LoRALinear

Goal: Understand better LoRA [1] and whether one can use low-rank matrices directly instead of full-rank weight matrices.

Main idea of LoRA: We assume that updating a pre-trained model only requires updates of low-rank, i.e. for the weight matrix $W_0 \in \mathbb{R}^{d \times k}$ the update $\Delta W$ can be approximated by $\Delta W \approx BA$ with $B \in \mathbb{R}^{d \times r}, A \in \mathbb{R}^{r \times k}$ and $r \ll \min(d, k)$. This greatly reduces the number of trainable parameters and the GPU memory requirements.

Question: Can we also use this low-rank approximation directly and replace $W_0$ with $BA$?

Methodology

Trying to answer this question, we compare three different layers.

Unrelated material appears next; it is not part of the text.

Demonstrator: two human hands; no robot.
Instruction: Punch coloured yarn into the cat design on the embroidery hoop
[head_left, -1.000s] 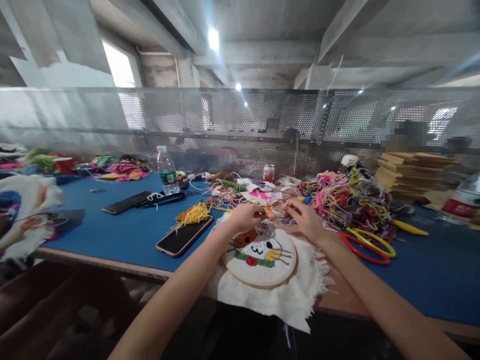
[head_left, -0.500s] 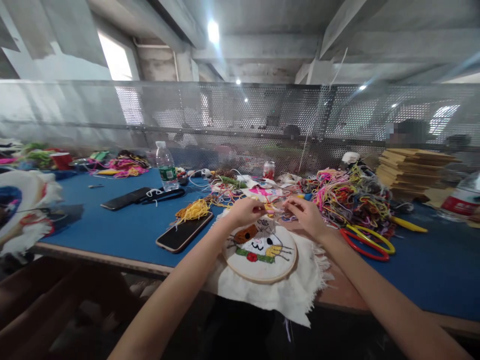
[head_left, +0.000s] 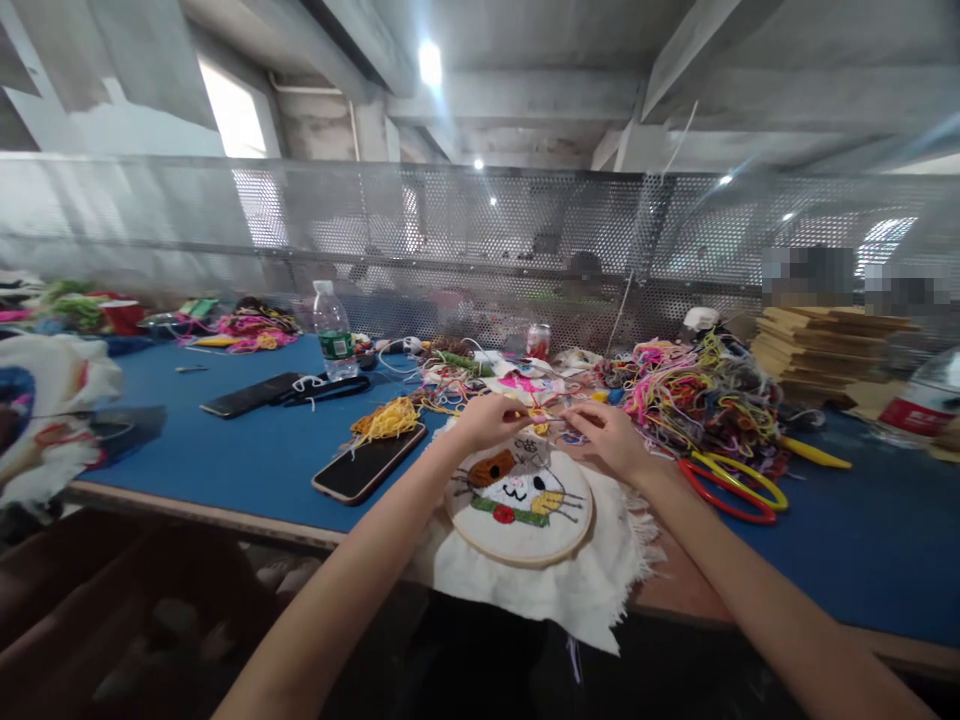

Full-rank linear layers: $$\text{Layer}(x) = \sigma(Wx + b) \text{ with } W \in \mathbb{R}^{d_{out} \times d_{in}}$$
LoRA layers (custom weight initialization): $$\text{Layer}(x) = \sigma(ABx + b) \text{ with } A \in \mathbb{R}^{d_{out} \times r}, B \in \mathbb{R}^{r \times d_{in}}$$
Autoencoder (AE) layers (default weight initialization): $$\text{Layer}(x) = \sigma(\text{Layer}_2(\text{Layer}_1(x)))$$ with $$ \text{Layer}1(x) = Bx \qquad \text{ with } B \in \mathbb{R}^{r \times d{in}}, \ \text{Layer}2(y) = Ay + b \text{ with } A \in \mathbb{R}^{d{out} \times r}. $$ Note that technically the second and third approach are almost identical, but in the third approach we use the default weight initialization of PyTorch and in the second approach we employ a weight initialization that depends on the rank $r$.

Numerical results

To test these three approaches, we plug this into a simple MNIST classifier from the PyTorch tutorials [2]. The baseline implementation (method 1) is a fully connected neural network with $28\times28 \rightarrow 512 \rightarrow 512 \rightarrow 10$ neurons and for methods two and three we use ranks $r$ as powers of $2$. The full tests can be executed with

cd src; sh run.sh

We start by comparing the autoencoder layers (method 3) with the full-rank baseline (method 1).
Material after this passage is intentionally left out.